* [INSTRUCTIONS TO FOLLOW]: Find "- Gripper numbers" below and begin at its line; stop after the line with "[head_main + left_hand". Output those lines exactly, without pictures.

= = = = = = =

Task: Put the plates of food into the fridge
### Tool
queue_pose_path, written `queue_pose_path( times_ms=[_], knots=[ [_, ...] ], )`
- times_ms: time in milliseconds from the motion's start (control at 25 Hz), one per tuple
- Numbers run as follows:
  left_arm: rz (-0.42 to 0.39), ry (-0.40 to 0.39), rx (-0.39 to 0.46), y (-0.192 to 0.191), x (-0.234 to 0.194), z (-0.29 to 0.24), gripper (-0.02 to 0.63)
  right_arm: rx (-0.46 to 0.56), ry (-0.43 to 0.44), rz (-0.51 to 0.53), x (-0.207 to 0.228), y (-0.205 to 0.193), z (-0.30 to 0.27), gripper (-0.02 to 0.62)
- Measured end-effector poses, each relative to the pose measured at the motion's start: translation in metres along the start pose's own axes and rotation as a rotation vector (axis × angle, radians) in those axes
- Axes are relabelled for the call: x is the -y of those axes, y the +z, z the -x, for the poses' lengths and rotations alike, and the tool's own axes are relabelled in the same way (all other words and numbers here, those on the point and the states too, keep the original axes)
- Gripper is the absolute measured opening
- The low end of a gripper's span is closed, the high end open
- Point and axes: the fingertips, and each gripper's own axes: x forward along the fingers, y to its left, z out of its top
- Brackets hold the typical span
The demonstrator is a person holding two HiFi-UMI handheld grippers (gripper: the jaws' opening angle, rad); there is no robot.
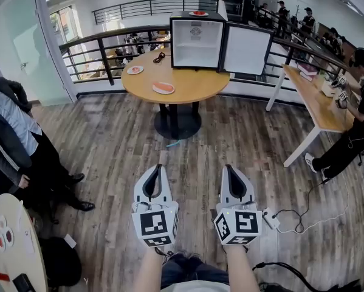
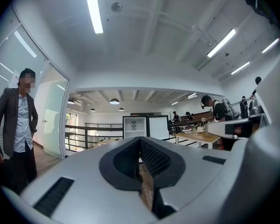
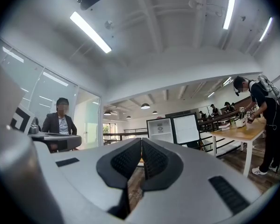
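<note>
A small white fridge (image 1: 197, 41) stands on the far side of a round wooden table (image 1: 188, 81), its door (image 1: 247, 49) swung open to the right. One plate of pink food (image 1: 163, 87) lies near the table's front edge. A second plate (image 1: 135, 70) sits at the table's left, and a third (image 1: 199, 13) rests on top of the fridge. My left gripper (image 1: 158, 167) and right gripper (image 1: 228, 168) hang side by side over the wood floor, well short of the table. Both are shut with nothing between them. The fridge (image 2: 134, 126) shows far off past the left gripper's (image 2: 140, 141) closed jaws, and the fridge (image 3: 161, 129) likewise past the right gripper (image 3: 141, 143).
A person in a dark jacket (image 1: 11, 139) stands at the left. Another person (image 1: 352, 132) works at a long wooden desk (image 1: 318, 99) on the right. A power strip with cables (image 1: 271, 218) lies on the floor by my right gripper. A black railing (image 1: 103, 50) runs behind the table.
</note>
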Motion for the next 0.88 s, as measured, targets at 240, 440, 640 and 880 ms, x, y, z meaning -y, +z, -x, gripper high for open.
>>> queue_pose_path(
  times_ms=[240,440,640,880],
  knots=[
    [0.003,0.026,-0.004,-0.003,0.011,0.001,0.006,-0.01,0.025,-0.005,0.015,-0.003,0.002,0.013],
    [-0.007,0.058,-0.016,-0.005,0.006,0.001,0.006,-0.024,0.056,-0.017,0.016,-0.007,-0.001,0.012],
    [-0.012,0.097,-0.025,-0.008,-0.01,-0.007,0.006,-0.036,0.074,-0.028,0.016,-0.013,-0.016,0.012],
    [-0.002,0.11,-0.035,-0.016,-0.02,-0.037,0.006,-0.046,0.083,-0.024,0.022,-0.02,-0.046,0.013]
  ],
)
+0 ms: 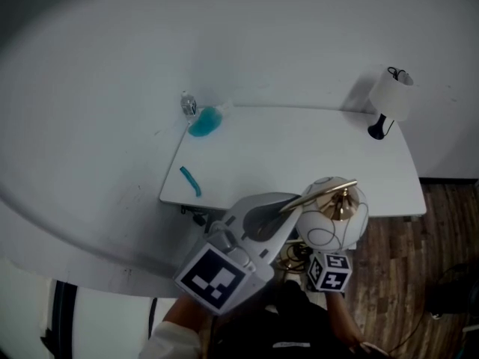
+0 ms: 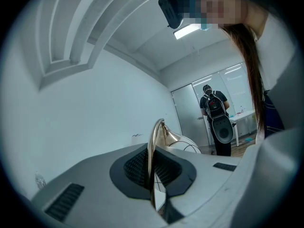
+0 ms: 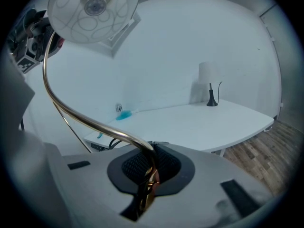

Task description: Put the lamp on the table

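Currently the left claw [image 2: 153,175] and right claw [image 3: 149,177] both clench the lamp [image 1: 329,219] by its thin stem [image 3: 80,118], airborne short of the counter [image 1: 299,155]; its globe [image 3: 92,6], probably heavy, could pivot and strike the edge.

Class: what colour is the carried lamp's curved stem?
The stem is shiny gold, clearest in the right gripper view.
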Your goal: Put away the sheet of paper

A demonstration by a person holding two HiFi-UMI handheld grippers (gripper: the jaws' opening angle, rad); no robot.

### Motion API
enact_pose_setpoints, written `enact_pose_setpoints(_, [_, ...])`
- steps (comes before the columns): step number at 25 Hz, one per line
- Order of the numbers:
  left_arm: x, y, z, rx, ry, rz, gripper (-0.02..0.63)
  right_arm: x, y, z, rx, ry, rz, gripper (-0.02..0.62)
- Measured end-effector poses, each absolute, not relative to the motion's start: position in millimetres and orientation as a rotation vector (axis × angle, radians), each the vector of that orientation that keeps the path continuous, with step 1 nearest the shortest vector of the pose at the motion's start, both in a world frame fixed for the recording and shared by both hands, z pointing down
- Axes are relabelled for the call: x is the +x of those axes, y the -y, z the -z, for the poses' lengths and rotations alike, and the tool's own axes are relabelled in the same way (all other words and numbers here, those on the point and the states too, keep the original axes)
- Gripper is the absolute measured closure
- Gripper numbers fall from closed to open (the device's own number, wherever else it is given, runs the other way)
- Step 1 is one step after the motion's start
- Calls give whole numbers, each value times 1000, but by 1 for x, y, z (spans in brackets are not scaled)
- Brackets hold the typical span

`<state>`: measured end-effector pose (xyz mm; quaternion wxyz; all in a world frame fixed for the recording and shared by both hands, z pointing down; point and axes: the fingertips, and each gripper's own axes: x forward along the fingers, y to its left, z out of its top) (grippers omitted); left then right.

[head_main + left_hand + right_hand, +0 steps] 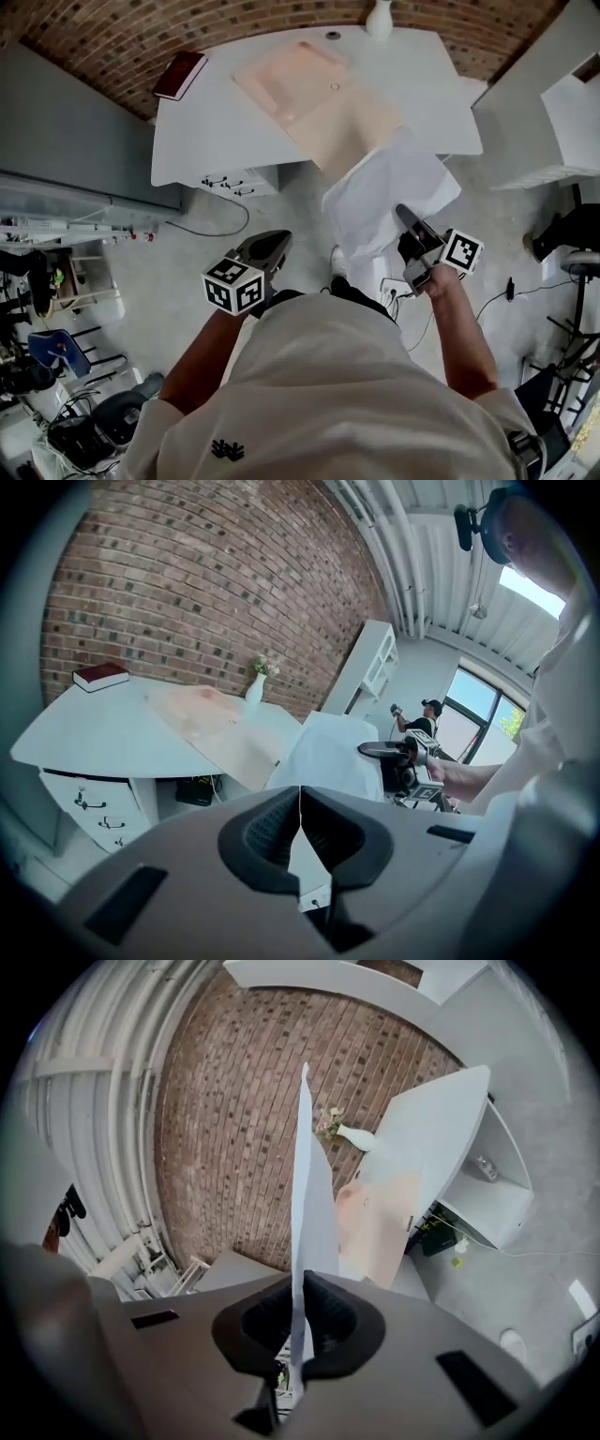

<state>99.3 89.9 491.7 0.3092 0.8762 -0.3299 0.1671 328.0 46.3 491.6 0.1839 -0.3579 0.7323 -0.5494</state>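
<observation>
A white sheet of paper (389,187) hangs in the air in front of the white table (216,122). My right gripper (403,217) is shut on its near edge. In the right gripper view the sheet (306,1185) stands edge-on and runs down between the pads of that gripper (302,1283). An open pinkish folder (314,98) lies flat on the table, beyond the sheet. My left gripper (275,244) is held to the left of the sheet, apart from it, shut on nothing. In the left gripper view its jaws (300,803) meet, with the sheet (328,752) and the right gripper (389,750) ahead.
A dark red book (180,75) lies on the table's far left corner and a white vase (379,19) stands at its back edge. Drawers (230,181) sit under the table. A white shelf unit (553,103) is at the right. Chairs and cables crowd the floor at the left.
</observation>
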Motion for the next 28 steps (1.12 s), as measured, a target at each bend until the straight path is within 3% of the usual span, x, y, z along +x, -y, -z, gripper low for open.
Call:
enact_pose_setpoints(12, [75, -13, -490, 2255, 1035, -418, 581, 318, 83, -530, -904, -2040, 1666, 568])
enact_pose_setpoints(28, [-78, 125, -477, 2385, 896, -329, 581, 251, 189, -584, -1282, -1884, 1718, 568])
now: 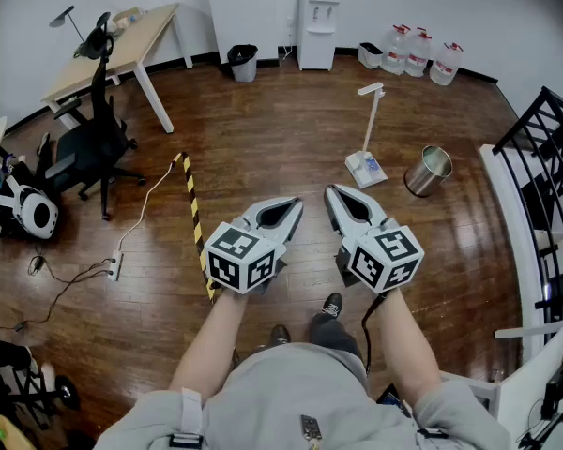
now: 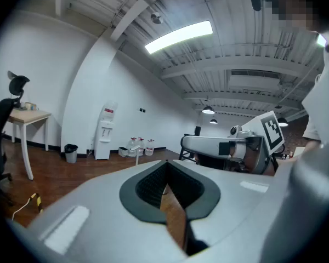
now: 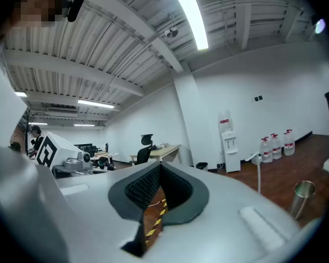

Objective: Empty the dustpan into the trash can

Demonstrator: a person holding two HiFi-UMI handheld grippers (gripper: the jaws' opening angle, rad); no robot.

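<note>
While the person stands on the wood floor [image 1: 263,139], the head view shows the left gripper [image 1: 294,204] and right gripper [image 1: 332,193] held side by side at the waist. They are well apart from the upright long-handled dustpan [image 1: 367,168] and the steel trash can [image 1: 428,171] near it, likely because no reach has begun. Left gripper view: jaws clenched together, empty. Right gripper view: jaws likewise closed on nothing; dustpan and can stand ahead, to the right.

The floor [image 1: 263,129] is glossy dark wood planking, and the trash can [image 1: 428,171] on it is shiny bare metal. The dustpan [image 1: 367,168] looks like smooth white plastic, and the desk [image 1: 122,40] top is pale, matt wood.
</note>
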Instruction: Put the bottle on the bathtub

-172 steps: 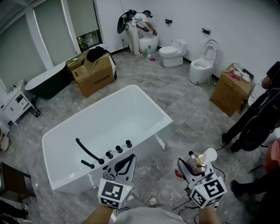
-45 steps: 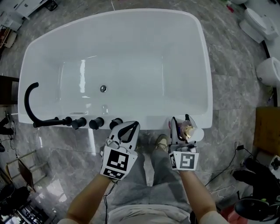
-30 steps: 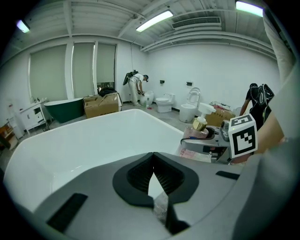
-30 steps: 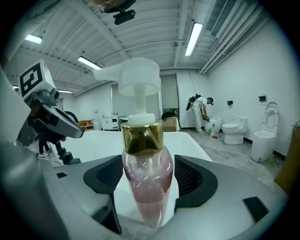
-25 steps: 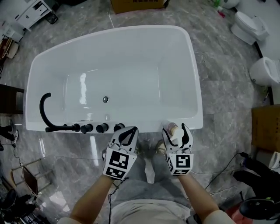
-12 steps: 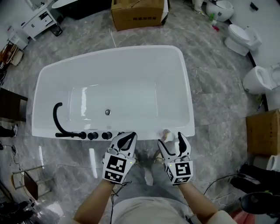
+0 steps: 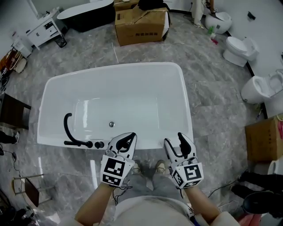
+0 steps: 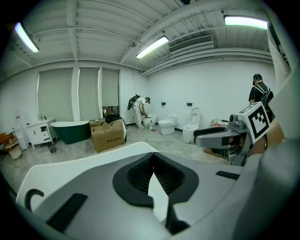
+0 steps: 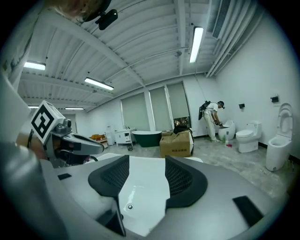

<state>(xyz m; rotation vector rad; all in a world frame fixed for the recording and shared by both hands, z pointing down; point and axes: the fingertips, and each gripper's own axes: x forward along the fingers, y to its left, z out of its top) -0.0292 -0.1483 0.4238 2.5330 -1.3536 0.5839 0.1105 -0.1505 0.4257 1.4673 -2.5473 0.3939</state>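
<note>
The white bathtub [image 7: 185,101] lies across the middle of the head view, with a black faucet [image 7: 68,128] and black knobs [image 7: 98,144] on its near rim. No bottle shows in any view; the stretch of rim behind my right gripper is hidden. My right gripper [image 7: 177,142] hovers over the near rim at the right, jaws apart with nothing between them. In the right gripper view the gripper [image 9: 146,176] frames only the tub's basin and drain [image 9: 130,206]. My left gripper [image 7: 125,140] is beside the knobs with its jaws together and empty [image 8: 153,171].
A cardboard box [image 7: 141,24] and a dark tub [image 7: 84,13] stand beyond the bathtub. Toilets [image 7: 236,48] line the right wall, with another box [image 7: 264,137] below them. A white cabinet [image 7: 46,31] is at the far left. Someone works by a toilet [image 9: 213,119].
A second ago my right gripper held the bottle at the near rim; half a second ago it stood on the rim by the opened jaws. Now it is out of sight.
</note>
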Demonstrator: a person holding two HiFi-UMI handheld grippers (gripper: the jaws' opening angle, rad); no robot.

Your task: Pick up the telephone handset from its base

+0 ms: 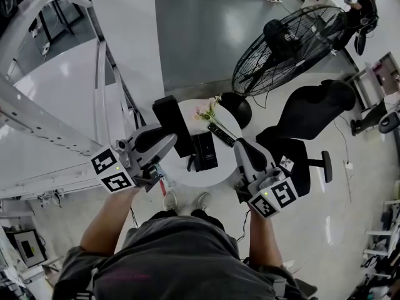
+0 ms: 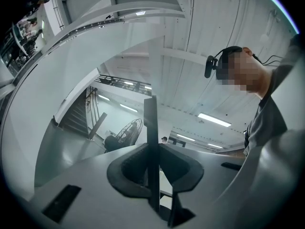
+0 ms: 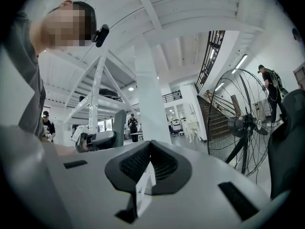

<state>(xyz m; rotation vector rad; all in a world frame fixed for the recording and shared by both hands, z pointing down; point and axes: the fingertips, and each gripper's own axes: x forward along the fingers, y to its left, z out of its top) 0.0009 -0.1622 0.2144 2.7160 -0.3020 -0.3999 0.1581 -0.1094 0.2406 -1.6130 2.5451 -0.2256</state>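
Note:
The black telephone (image 1: 204, 152), its handset lying on the base, sits in the middle of a small round white table (image 1: 186, 175); neither gripper view shows it. My left gripper (image 1: 169, 141) hovers at the table's left edge, against a tall black slab (image 1: 170, 120). In the left gripper view a thin dark upright strip (image 2: 151, 128) stands between its pads (image 2: 131, 168), which close on it from both sides. My right gripper (image 1: 241, 146) hangs over the table's right edge, apart from the phone. Its jaws (image 3: 150, 168) are shut with nothing held.
A black remote (image 1: 220, 134) and a spray of flowers (image 1: 208, 111) lie behind the phone. A large floor fan (image 1: 287, 49) and a black office chair (image 1: 306, 114) stand to the back right. White stair framing (image 1: 56, 124) rises on the left. People stand in the distance.

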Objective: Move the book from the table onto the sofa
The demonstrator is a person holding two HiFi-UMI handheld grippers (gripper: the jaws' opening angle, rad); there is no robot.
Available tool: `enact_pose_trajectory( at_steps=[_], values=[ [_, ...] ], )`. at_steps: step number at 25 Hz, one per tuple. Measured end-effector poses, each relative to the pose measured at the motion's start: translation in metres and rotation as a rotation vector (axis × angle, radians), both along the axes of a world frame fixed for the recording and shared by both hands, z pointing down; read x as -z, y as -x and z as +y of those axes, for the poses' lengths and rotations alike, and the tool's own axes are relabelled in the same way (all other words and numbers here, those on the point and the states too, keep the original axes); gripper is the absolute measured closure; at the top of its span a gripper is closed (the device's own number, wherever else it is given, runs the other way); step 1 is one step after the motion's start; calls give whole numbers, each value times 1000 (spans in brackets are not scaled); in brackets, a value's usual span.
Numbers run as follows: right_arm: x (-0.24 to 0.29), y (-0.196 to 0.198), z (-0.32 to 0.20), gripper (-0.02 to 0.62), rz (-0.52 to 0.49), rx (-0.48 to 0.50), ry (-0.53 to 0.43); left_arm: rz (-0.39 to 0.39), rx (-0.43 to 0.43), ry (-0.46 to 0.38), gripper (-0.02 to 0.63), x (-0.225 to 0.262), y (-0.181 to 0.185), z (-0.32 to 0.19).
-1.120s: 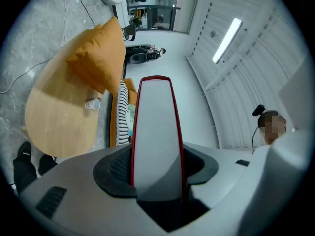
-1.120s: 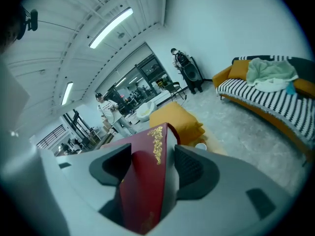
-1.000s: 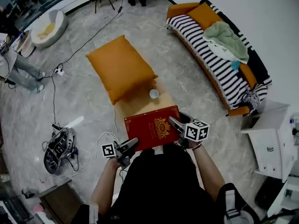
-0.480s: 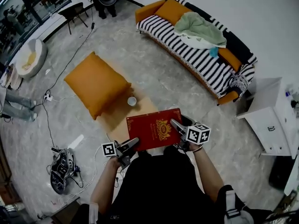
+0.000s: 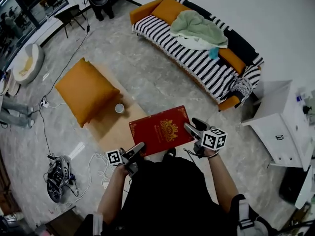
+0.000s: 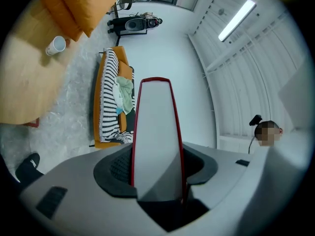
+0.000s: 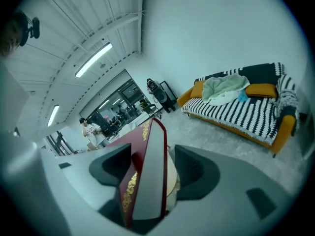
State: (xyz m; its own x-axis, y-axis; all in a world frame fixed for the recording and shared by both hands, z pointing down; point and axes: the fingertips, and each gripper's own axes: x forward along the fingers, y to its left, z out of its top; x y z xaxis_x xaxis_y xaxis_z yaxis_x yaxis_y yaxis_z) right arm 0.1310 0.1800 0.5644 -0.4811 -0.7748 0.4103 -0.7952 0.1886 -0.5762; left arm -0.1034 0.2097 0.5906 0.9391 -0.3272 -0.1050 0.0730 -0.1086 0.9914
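Book (image 5: pixel 161 130) between left gripper (image 5: pixel 139 147) and right gripper (image 5: pixel 189 128). Cushion (image 5: pixel 84 91) on table (image 5: pixel 114 131) far end, cup (image 5: pixel 119 108) just before it. Sofa (image 5: pixel 197 58) beyond.

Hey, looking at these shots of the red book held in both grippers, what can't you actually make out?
Gold lettering on the cover of the book: too small in the head view.
Contents of the cup: too small in any view.
Near edge of the table: behind the book, head view.
Seat of the sofa under the green blanket: covered in every view.
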Motion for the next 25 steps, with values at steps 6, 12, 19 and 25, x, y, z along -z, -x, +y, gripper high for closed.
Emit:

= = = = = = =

* [RESULT OF THIS TASK]:
- Gripper numbers fall from closed to open (the device's own number, wherever else it is given, runs the other way)
- Step 1 is one step after the motion's start
- Calls give whole numbers, each value times 1000, but by 1 for x, y, z (spans in brackets are not scaled)
- Brackets hold the typical span

`<state>`: measured end-effector pose (xyz mm; quaternion wxyz; all in a world frame fixed for the recording and shared by both hands, z pointing down; point and axes: the fingertips, and each gripper's own axes: x forward along the fingers, y to its left, z out of its top) (grippers omitted); left then right.

[head_main + left_hand + right_hand, +0 steps] 

What precedes this is the full answer.